Crise automobile sans perspective : le battage médiatique autour de l'offensive automobile chinoise occulte le fait que Pékin se trouve dans une impasse

Crise automobile sans perspective : le battage médiatique autour de l’offensive automobile chinoise occulte le fait que Pékin se trouve dans une impasse – Image : Xpert.Digital

Pièces détachées et service après-vente : la faiblesse sous-estimée de l’offensive automobile chinoise

Le mythe de la domination chinoise : pourquoi le battage médiatique autour de BYD et d’entreprises similaires est trompeur

Des exportations motivées par la pure nécessité : ce qui se cache réellement derrière le boom des voitures électriques en Chine

Les lamentations sur l'industrie automobile allemande et européenne sont devenues un thème récurrent du débat économique public. Les constructeurs chinois semblent progresser à pas de géant, tandis que les marques traditionnelles comme VW, BMW et Mercedes-Benz sont à la traîne. Mais ce discours commode est incomplet et dangereusement simpliste. Un examen plus approfondi révèle une tout autre réalité : l'industrie automobile chinoise est aux prises avec une surcapacité massive, des guerres de prix dévastatrices et un marché intérieur en difficulté. Les exportations massives vers l'Europe relèvent moins d'une supériorité stratégique que d'une simple nécessité économique.
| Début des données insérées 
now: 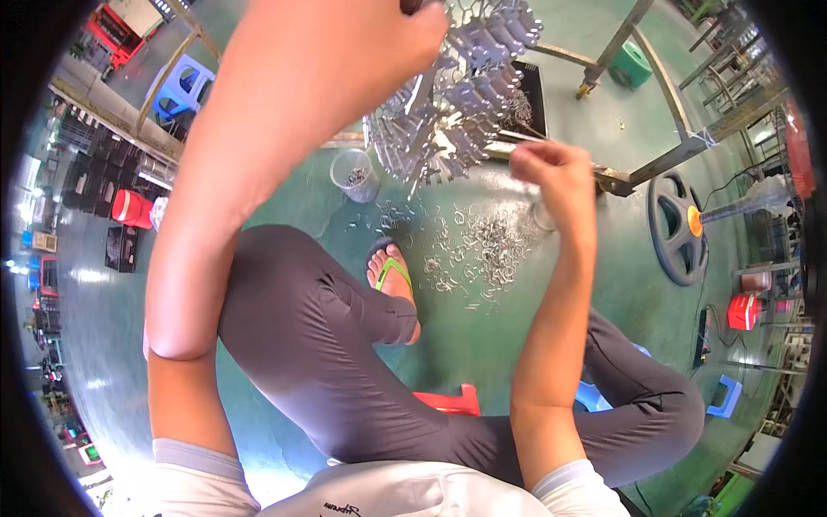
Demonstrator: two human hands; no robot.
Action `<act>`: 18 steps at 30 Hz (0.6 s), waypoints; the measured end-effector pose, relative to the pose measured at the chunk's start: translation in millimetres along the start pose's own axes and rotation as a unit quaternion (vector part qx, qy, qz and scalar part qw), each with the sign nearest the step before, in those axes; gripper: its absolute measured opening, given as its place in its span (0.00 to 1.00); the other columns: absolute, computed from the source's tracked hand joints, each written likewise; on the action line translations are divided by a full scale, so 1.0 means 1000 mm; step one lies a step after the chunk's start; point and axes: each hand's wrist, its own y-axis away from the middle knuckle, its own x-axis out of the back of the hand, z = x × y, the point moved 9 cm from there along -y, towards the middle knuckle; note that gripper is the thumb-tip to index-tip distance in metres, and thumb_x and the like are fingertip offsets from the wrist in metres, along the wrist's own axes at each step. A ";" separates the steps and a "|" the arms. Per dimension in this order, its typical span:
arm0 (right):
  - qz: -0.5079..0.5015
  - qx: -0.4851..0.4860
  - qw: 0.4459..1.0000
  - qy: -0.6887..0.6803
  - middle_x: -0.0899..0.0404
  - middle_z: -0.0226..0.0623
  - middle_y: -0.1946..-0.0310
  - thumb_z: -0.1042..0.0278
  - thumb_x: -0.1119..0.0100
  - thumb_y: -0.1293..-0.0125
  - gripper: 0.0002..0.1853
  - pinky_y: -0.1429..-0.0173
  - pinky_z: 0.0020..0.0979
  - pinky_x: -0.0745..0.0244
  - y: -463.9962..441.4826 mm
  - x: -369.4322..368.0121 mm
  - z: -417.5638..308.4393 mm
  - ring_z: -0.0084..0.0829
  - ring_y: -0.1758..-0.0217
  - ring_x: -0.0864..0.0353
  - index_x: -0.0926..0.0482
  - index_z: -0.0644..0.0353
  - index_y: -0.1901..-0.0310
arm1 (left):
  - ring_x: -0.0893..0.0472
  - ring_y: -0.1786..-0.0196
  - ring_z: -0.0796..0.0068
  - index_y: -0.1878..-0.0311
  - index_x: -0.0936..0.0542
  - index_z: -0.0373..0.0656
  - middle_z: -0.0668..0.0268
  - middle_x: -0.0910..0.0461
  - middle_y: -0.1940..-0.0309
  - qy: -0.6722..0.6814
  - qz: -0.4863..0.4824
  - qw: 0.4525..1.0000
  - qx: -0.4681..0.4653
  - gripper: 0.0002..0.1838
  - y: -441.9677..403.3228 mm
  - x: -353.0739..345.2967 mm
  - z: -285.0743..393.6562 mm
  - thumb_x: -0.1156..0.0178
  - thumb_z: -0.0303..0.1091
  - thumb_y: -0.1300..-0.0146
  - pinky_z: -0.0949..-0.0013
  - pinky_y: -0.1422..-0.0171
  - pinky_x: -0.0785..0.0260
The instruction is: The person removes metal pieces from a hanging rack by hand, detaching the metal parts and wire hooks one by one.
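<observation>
A dense cluster of shiny metal parts (469, 95) hangs in front of me in rows. My left hand (401, 39) is up at the top edge beside the cluster, its fingers curled; what it grips is cut off by the frame. To the lower right of the cluster, my right hand (556, 172) is pinched closed. From its fingertips a thin metal rod (523, 136) points left toward the parts. Small curved metal pieces (495, 250) are scattered over the floor below.
A clear plastic cup (354, 177) with small pieces stands left of the cluster. Behind is a black tray (532, 99). A metal frame (659, 168) runs along the right, near a black wheel-shaped base (678, 228). My sandalled foot (392, 271) is beside the scattered pieces.
</observation>
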 end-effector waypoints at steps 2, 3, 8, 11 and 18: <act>0.042 0.062 0.993 -0.091 0.11 0.39 0.65 0.73 0.29 0.31 0.10 0.56 0.27 0.12 0.004 0.004 -0.084 0.25 0.64 0.11 0.12 0.71 0.54 | 0.18 0.74 0.45 0.77 0.18 0.29 0.43 0.23 0.81 -0.032 0.000 0.999 -0.014 0.15 -0.002 -0.007 -0.004 0.37 0.33 0.42 0.51 0.63 0.24; 0.055 0.108 0.986 -0.111 0.11 0.40 0.66 0.73 0.29 0.31 0.10 0.58 0.26 0.12 0.006 0.004 -0.120 0.26 0.66 0.11 0.12 0.72 0.54 | 0.16 0.70 0.39 0.76 0.16 0.31 0.41 0.21 0.78 -0.060 0.006 0.998 -0.023 0.14 -0.003 -0.010 -0.006 0.36 0.34 0.43 0.47 0.60 0.22; 0.012 0.282 0.944 -0.171 0.11 0.40 0.68 0.78 0.28 0.34 0.08 0.61 0.26 0.13 0.007 -0.021 -0.230 0.25 0.70 0.12 0.12 0.73 0.56 | 0.35 0.82 0.75 0.72 0.20 0.28 0.54 0.29 0.85 -0.005 0.004 0.999 -0.044 0.17 0.000 -0.013 0.001 0.32 0.34 0.33 0.63 0.75 0.40; 0.011 0.280 0.947 -0.158 0.11 0.40 0.68 0.79 0.29 0.35 0.08 0.64 0.25 0.15 0.005 -0.027 -0.249 0.24 0.70 0.12 0.12 0.74 0.57 | 0.35 0.82 0.75 0.70 0.19 0.28 0.54 0.28 0.85 0.009 -0.001 0.999 -0.049 0.16 0.000 -0.014 0.006 0.32 0.33 0.33 0.63 0.75 0.40; -0.016 0.268 0.953 -0.140 0.11 0.40 0.69 0.80 0.30 0.34 0.08 0.67 0.24 0.19 0.007 -0.034 -0.249 0.22 0.72 0.14 0.13 0.75 0.55 | 0.28 0.83 0.72 0.69 0.17 0.29 0.53 0.23 0.83 0.019 0.004 0.998 -0.059 0.14 0.001 -0.017 0.010 0.31 0.33 0.34 0.64 0.74 0.35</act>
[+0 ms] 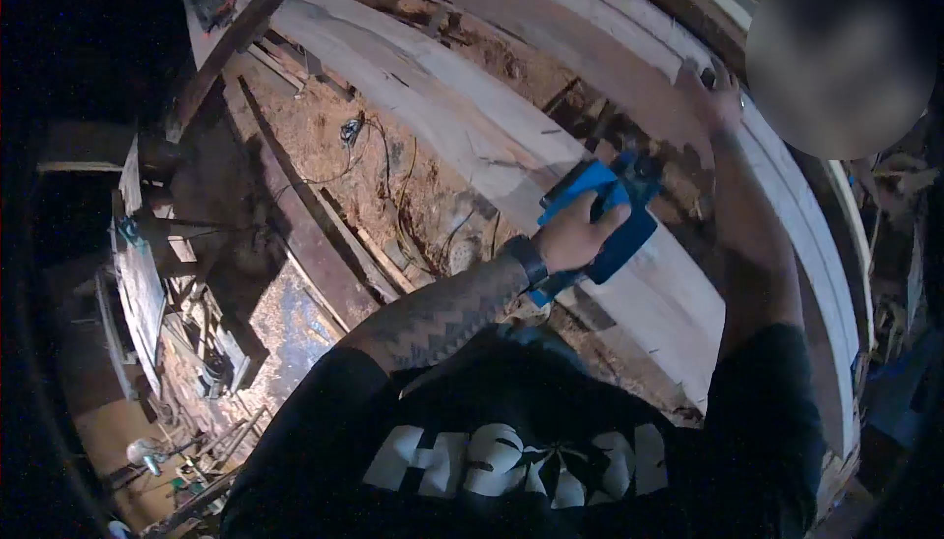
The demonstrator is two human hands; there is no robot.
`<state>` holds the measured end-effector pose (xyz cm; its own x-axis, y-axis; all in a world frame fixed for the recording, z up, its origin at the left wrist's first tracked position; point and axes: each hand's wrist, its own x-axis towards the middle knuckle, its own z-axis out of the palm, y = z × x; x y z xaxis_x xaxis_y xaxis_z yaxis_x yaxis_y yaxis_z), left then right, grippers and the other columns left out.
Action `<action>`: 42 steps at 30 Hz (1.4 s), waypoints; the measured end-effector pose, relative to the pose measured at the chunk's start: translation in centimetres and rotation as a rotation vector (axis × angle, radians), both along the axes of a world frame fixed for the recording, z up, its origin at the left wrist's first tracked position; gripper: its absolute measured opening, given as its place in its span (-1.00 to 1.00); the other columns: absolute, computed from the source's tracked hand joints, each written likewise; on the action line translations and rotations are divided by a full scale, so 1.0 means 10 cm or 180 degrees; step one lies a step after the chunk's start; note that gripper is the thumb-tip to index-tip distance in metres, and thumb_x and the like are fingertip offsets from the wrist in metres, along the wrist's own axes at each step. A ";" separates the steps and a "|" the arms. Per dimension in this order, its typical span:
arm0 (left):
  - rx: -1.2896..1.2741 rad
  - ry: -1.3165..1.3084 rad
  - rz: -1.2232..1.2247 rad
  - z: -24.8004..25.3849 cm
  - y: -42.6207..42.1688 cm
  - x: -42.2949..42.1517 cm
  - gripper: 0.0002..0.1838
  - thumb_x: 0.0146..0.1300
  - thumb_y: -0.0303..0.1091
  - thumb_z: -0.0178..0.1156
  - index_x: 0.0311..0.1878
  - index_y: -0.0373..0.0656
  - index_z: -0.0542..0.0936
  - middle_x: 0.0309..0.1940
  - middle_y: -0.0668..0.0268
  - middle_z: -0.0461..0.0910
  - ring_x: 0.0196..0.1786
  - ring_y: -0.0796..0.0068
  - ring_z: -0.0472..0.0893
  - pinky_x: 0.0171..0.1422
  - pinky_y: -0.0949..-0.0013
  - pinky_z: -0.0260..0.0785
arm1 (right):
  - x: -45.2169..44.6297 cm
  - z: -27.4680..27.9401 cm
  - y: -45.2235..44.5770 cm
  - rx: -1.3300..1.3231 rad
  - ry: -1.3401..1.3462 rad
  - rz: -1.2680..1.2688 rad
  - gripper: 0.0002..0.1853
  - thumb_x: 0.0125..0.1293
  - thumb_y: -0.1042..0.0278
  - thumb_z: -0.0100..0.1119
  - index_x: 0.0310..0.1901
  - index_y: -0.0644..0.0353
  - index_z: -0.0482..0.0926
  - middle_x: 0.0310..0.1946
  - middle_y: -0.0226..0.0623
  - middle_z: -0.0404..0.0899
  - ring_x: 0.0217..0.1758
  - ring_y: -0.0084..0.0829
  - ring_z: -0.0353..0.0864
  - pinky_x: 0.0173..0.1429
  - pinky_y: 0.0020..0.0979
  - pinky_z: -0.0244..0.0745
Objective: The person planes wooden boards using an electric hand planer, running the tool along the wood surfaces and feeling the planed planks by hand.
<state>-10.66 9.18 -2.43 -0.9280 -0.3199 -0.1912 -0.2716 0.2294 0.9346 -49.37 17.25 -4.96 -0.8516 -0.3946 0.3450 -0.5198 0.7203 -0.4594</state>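
Evidently the work in hand is at the wide plank [452,111], a long pale piece that slants across the middle of the view, with a blue tool [629,234] lying over its width just ahead of the person's chest. The left hand [575,236], with a dark wristband [528,261] behind it, is wrapped round the tool's handle, thumb over the top — a real grasp, as far as the fingers show. Farther out, the right hand [723,101] lies over the curved board [801,205] that runs down the right side; whether it grips the edge or merely leans there, I cannot tell. Judging by this stance, the step is one of guiding the tool on the wood with one hand while the other steadies the body or the board. Whether the tool's underside sits flat on the plank is hidden, so any further move calls for an even, level hold — and an eye on the cable [388,175] that trails among the wood shavings [295,111] to the left. Another person [841,57], blurred, is close by at the upper right.
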 end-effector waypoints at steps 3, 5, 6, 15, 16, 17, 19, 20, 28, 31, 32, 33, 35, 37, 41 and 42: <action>-0.0794 -0.0013 -0.0541 -0.11 -0.07 0.13 -0.20 0.44 0.23 0.17 0.34 -0.40 0.44 0.12 -0.27 0.61 0.15 -0.19 0.65 0.23 -0.05 0.49 | 0.57 0.30 0.18 -0.0579 0.0006 0.0395 -0.40 0.38 0.00 0.36 0.31 0.21 0.56 0.31 0.04 0.55 0.32 -0.03 0.58 0.34 -0.20 0.50; -0.0691 -0.0359 -0.0853 0.04 -0.20 0.20 -0.19 0.44 0.21 0.18 0.37 -0.42 0.41 0.14 -0.27 0.60 0.19 -0.17 0.64 0.26 -0.03 0.49 | 1.13 0.41 0.48 -0.0608 -0.0416 0.0920 -0.52 0.40 0.20 0.37 0.27 0.24 0.59 0.17 -0.03 0.65 0.15 -0.16 0.68 0.25 -0.23 0.55; -0.0637 -0.0533 -0.1022 0.08 -0.27 0.23 -0.18 0.44 0.19 0.18 0.39 -0.43 0.39 0.15 -0.27 0.60 0.21 -0.16 0.64 0.27 -0.02 0.49 | 1.49 0.48 0.62 -0.0722 -0.0746 0.1069 -0.56 0.41 0.23 0.36 0.22 0.27 0.61 0.07 -0.11 0.68 0.08 -0.26 0.68 0.20 -0.27 0.56; -0.0634 0.1044 -0.0834 -0.81 -2.70 0.19 -0.62 0.38 -0.19 0.37 0.12 -0.23 0.65 0.05 0.13 0.68 0.13 0.22 0.65 0.30 0.19 0.50 | 3.64 0.45 0.70 -0.0864 -0.3235 -0.0027 -0.71 0.57 0.23 0.22 0.09 0.31 0.59 -0.25 -0.38 0.71 -0.31 -0.58 0.57 -0.20 -0.45 0.47; -0.2388 0.1025 -0.0684 -0.75 -3.12 0.14 -0.62 0.38 -0.24 0.37 0.15 -0.22 0.63 0.07 0.11 0.67 0.14 0.14 0.64 0.32 0.13 0.49 | 3.76 0.36 0.61 -0.1328 -0.3106 -0.0110 -0.70 0.58 0.22 0.21 0.10 0.30 0.58 -0.24 -0.39 0.70 -0.29 -0.58 0.55 -0.19 -0.46 0.46; -0.2613 0.0997 -0.0141 -1.18 -3.58 0.05 -0.60 0.34 -0.16 0.35 0.17 -0.10 0.64 0.05 0.08 0.71 0.12 0.01 0.66 0.29 0.07 0.50 | 3.87 0.27 0.42 -0.1773 -0.2936 -0.0179 -0.69 0.59 0.20 0.19 0.11 0.29 0.56 -0.23 -0.41 0.68 -0.28 -0.59 0.54 -0.18 -0.47 0.45; -0.3342 -0.0114 -0.0076 -0.95 -4.02 -0.09 -0.44 0.31 -0.05 0.38 0.32 -0.06 0.56 0.30 0.13 0.57 0.37 -0.04 0.48 0.47 -0.17 0.28 | 3.94 0.23 0.20 -0.2180 -0.2718 -0.0447 -0.69 0.60 0.18 0.18 0.12 0.27 0.54 -0.21 -0.43 0.64 -0.22 -0.60 0.51 -0.12 -0.48 0.44; -0.3480 0.0058 -0.0051 -1.00 -4.14 -0.15 -0.40 0.32 -0.05 0.38 0.35 -0.07 0.53 0.34 0.10 0.51 0.40 -0.04 0.44 0.51 -0.14 0.24 | 3.94 0.23 0.13 -0.2166 -0.2703 -0.0656 -0.69 0.60 0.18 0.18 0.13 0.26 0.52 -0.19 -0.44 0.62 -0.18 -0.60 0.50 -0.08 -0.48 0.43; -0.3185 0.0655 0.0114 -1.43 -4.37 -0.36 -0.31 0.32 0.03 0.39 0.45 0.04 0.45 0.47 0.15 0.32 0.55 -0.05 0.23 0.61 -0.13 0.09 | 3.86 0.08 -0.15 -0.3552 -0.2700 -0.1677 -0.65 0.63 0.03 0.09 0.11 0.18 0.58 -0.19 -0.43 0.63 -0.20 -0.64 0.56 -0.10 -0.55 0.48; -0.3176 0.0490 -0.0159 -1.47 -4.44 -0.36 -0.30 0.32 0.00 0.39 0.48 0.08 0.43 0.46 0.14 0.35 0.54 -0.03 0.25 0.64 -0.09 0.06 | 3.89 0.27 -0.19 -0.3365 -0.2824 -0.1721 -0.66 0.62 0.01 0.11 0.03 0.15 0.58 -0.27 -0.45 0.59 -0.27 -0.66 0.54 -0.16 -0.57 0.47; -0.3183 0.0437 -0.0234 -1.45 -4.47 -0.38 -0.30 0.32 -0.01 0.39 0.49 0.09 0.43 0.46 0.14 0.36 0.54 -0.03 0.26 0.64 -0.07 0.05 | 3.96 0.27 -0.10 -0.3046 -0.2778 -0.1746 -0.67 0.62 0.02 0.11 0.02 0.15 0.58 -0.27 -0.46 0.58 -0.27 -0.66 0.54 -0.16 -0.56 0.47; -0.3188 0.0387 -0.0289 -1.44 -4.50 -0.39 -0.29 0.32 -0.01 0.38 0.50 0.11 0.42 0.45 0.14 0.37 0.54 -0.02 0.27 0.65 -0.06 0.05 | 4.09 0.27 0.04 -0.2719 -0.2726 -0.1753 -0.67 0.62 0.02 0.10 0.01 0.15 0.58 -0.28 -0.46 0.58 -0.27 -0.66 0.53 -0.16 -0.56 0.47; -0.3190 0.0256 -0.0366 -1.47 -4.64 -0.39 -0.28 0.31 -0.03 0.38 0.52 0.13 0.41 0.44 0.14 0.39 0.54 -0.01 0.29 0.67 -0.03 0.03 | 4.46 0.31 0.16 -0.2376 -0.2536 -0.1910 -0.69 0.62 0.04 0.10 0.00 0.15 0.58 -0.27 -0.48 0.56 -0.26 -0.67 0.51 -0.16 -0.54 0.46; -0.3259 0.0815 0.0031 -1.88 -5.16 -0.36 -0.26 0.30 -0.02 0.39 0.54 0.26 0.40 0.48 0.15 0.37 0.58 0.00 0.24 0.68 -0.08 -0.03 | 4.95 0.28 0.32 -0.2515 -0.2443 -0.2073 -0.71 0.63 0.08 0.09 0.03 0.14 0.58 -0.24 -0.51 0.55 -0.23 -0.67 0.50 -0.16 -0.52 0.46; -0.3377 0.0142 0.1055 -2.12 -5.93 -0.17 -0.27 0.31 0.03 0.36 0.53 0.26 0.39 0.49 0.15 0.35 0.57 -0.01 0.25 0.67 -0.09 -0.02 | 5.68 0.24 0.44 -0.2716 -0.2501 -0.2718 -0.73 0.65 0.11 0.08 0.11 0.12 0.55 -0.22 -0.51 0.54 -0.19 -0.65 0.49 -0.17 -0.48 0.45; -0.3302 -0.0038 0.1179 -2.14 -6.00 -0.14 -0.28 0.32 0.04 0.35 0.53 0.26 0.39 0.50 0.15 0.35 0.57 -0.01 0.25 0.67 -0.10 -0.02 | 5.70 0.23 0.44 -0.2518 -0.2491 -0.2623 -0.72 0.65 0.10 0.07 0.12 0.12 0.54 -0.23 -0.50 0.54 -0.20 -0.64 0.48 -0.17 -0.48 0.44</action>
<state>-12.04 -50.87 -23.86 -0.7413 -0.5883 0.3229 -0.4935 0.8040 0.3318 7.62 21.63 -2.63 -0.8147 0.3866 -0.4322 0.5042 0.1041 -0.8573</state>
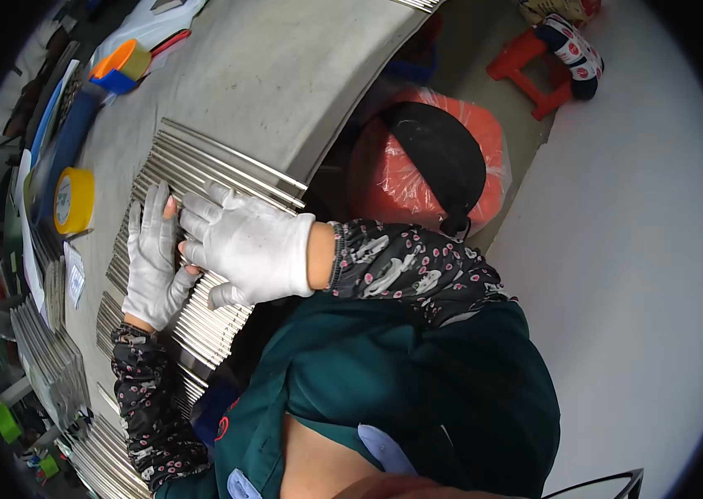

Parallèlement, le comportement des acheteurs européens montre que la confiance, la protection des données et un réseau de service après-vente fiable sont bien plus importants que la simple guerre des prix. Il est temps de déconstruire le discours convenu et d'évaluer objectivement les véritables rapports de force sur le marché automobile mondial, avec toutes ses faiblesses de part et d'autre.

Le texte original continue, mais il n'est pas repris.